Photo/Illutration From left, Italy’s Defense Minister Guido Crosetto, Japan’s Defense Minister Yasukazu Hamada and British Defense Secretary Ben Wallace pose for a photo before their trilateral meeting in Tokyo on March 16. (Pool via Reuters)

It has become clear that Prime Minister Fumio Kishida’s government intends to relax the tight restrictions on exports of arms and open the door to selling lethal weapons to other countries.

The administration must not be allowed to gradually eviscerate the long-established principles concerning arms exports that have been upheld as part of Japan’s basic tenets as a pacifist nation without broad public debate.

The government has presented its own proposals to a task force of lawmakers set up by the ruling Liberal Democratic Party and its junior coalition partner, Komeito, to review the guidelines for implementing the Three Principles on Transfer of Defense Equipment and Technology.

With regard to weapons systems Japan has developed jointly with other countries, the government has said it is “desirable to make it possible for Japan to transfer directly finished products and parts to a third country.”
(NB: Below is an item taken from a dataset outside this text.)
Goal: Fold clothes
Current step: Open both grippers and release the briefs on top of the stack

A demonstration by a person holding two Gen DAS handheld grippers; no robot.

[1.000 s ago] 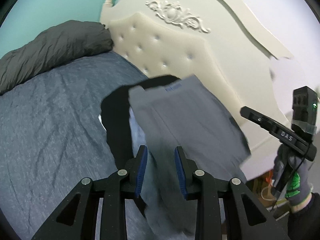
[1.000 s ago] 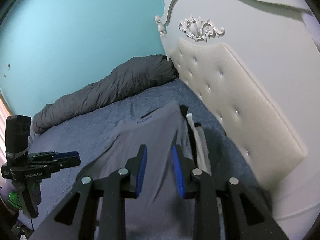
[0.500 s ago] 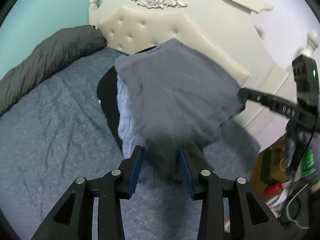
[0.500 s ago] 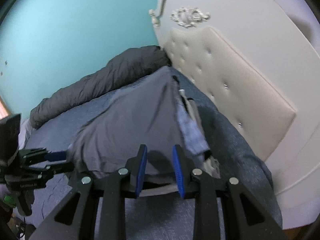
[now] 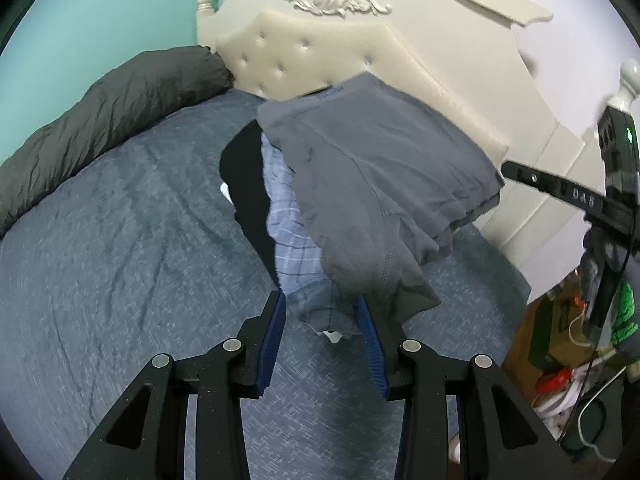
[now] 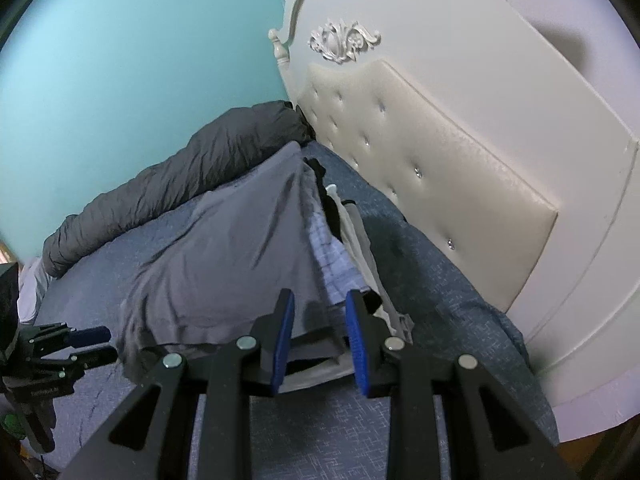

This policy proposal clearly reflects the administration’s plan to develop a next-generation fighter jet with Britain and Italy.

The government argues that Japan’s restrictions on exports of such weapons would hinder exports from its development partners to other nations and could eventually affect the framework for joint development itself.

Fighter jets, however, are weapons to kill, pure and simple. The administration is apparently seeking to change the rules, which it fears could be an impediment to the fighter aircraft project, after it agreed with the two countries on the joint development plan.

But this is reversing the proper order of the policy-making process.

It is certainly difficult for a single country to develop a new fighter jet on its own since it requires a wide range of cutting-edge technologies and tremendous amounts of money. Joint development is a global trend in this field.

But the agreement among Japan, Britain and Italy to develop a next-generation fighter jet was formally announced only at the end of last year. The plan sets 2035 as the target year for completion, but details about how the three countries will work together are still being hashed out.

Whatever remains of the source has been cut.